Respiratory player Vectura can set aside its hopes of snagging a new COPD indication for its combination med Flutiform–at least for now.
Tuesday, the U.K. company said that its ICS/LABA med had flunked a Phase III trial, failing to beat a solo LABA treatment at reducing moderate and severe COPD exacerbations.
With that result in mind, partner Mundipharma says it won’t be able to file for a COPD nod in Europe, though it’s in the process of analyzing the trial’s other endpoints.
The trial failure is a blow to Vectura, which was looking to pad the €144.4 million in sales that Flutiform pulled in during 2015. A COPD nod would have put the drug on a more even footing with meds such as GlaxoSmithKline’s Breo–known as Relvar in Europe–which won simultaneous asthma and COPD go-aheads from European regulators in November 2013.
As Chippenham-based Vectura was quick to note, however, all hope its not lost. Other inhaled ICS/LABA combo drugs have failed one head-to-head exacerbation-rate trial only to succeed in other studies, the company said in a statement.
Meanwhile, Vectura is looking for other ways to get ahead in the crowded respiratory field, which features heavyweights GSK and AstraZeneca.
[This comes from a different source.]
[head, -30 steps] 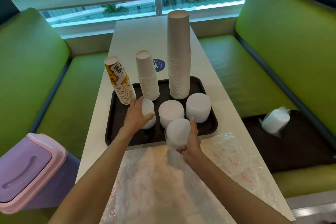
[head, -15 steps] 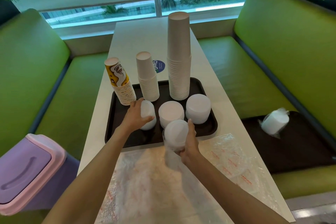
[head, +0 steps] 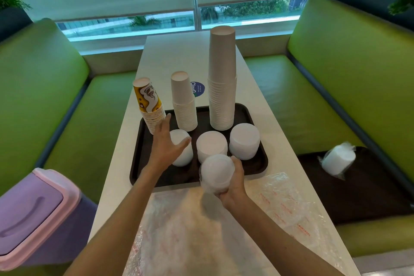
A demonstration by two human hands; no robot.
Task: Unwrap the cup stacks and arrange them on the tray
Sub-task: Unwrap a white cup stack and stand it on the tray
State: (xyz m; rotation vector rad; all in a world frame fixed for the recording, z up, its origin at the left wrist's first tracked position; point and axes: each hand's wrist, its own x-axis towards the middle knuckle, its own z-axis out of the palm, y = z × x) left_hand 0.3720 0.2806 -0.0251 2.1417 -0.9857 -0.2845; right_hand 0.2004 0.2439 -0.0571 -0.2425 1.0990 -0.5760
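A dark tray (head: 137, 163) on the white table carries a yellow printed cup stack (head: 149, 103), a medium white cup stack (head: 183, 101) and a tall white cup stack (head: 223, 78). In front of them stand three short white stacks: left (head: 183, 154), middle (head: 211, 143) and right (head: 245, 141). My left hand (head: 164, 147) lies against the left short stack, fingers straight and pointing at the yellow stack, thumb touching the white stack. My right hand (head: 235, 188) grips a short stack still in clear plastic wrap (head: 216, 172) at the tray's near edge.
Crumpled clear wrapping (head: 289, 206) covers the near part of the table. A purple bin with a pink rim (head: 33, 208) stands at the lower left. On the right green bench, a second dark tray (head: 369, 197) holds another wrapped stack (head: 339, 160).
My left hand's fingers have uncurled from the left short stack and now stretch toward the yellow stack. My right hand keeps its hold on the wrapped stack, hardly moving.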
Vectura boasts partnerships with Novartis on respiratory therapies Ultibro and Seebri, and it has teamed up with Jordan’s Hikma to develop a generic version of Glaxo’s Advair.
The company also recently jumped on the “smart inhaler” bandwagon, inking a pact with Wisconsin’s Propeller Health to develop of an add-on sensor for Vectura’s lever-operated, multidose inhaler.
That sensor, along with Propeller’s companion analytics interface, will help patients and doctors better control respiratory disease, Vectura predicts, with patients becoming “more engaged with their care and better equipped to understand their disease and improve self-management,” it said in a May statement.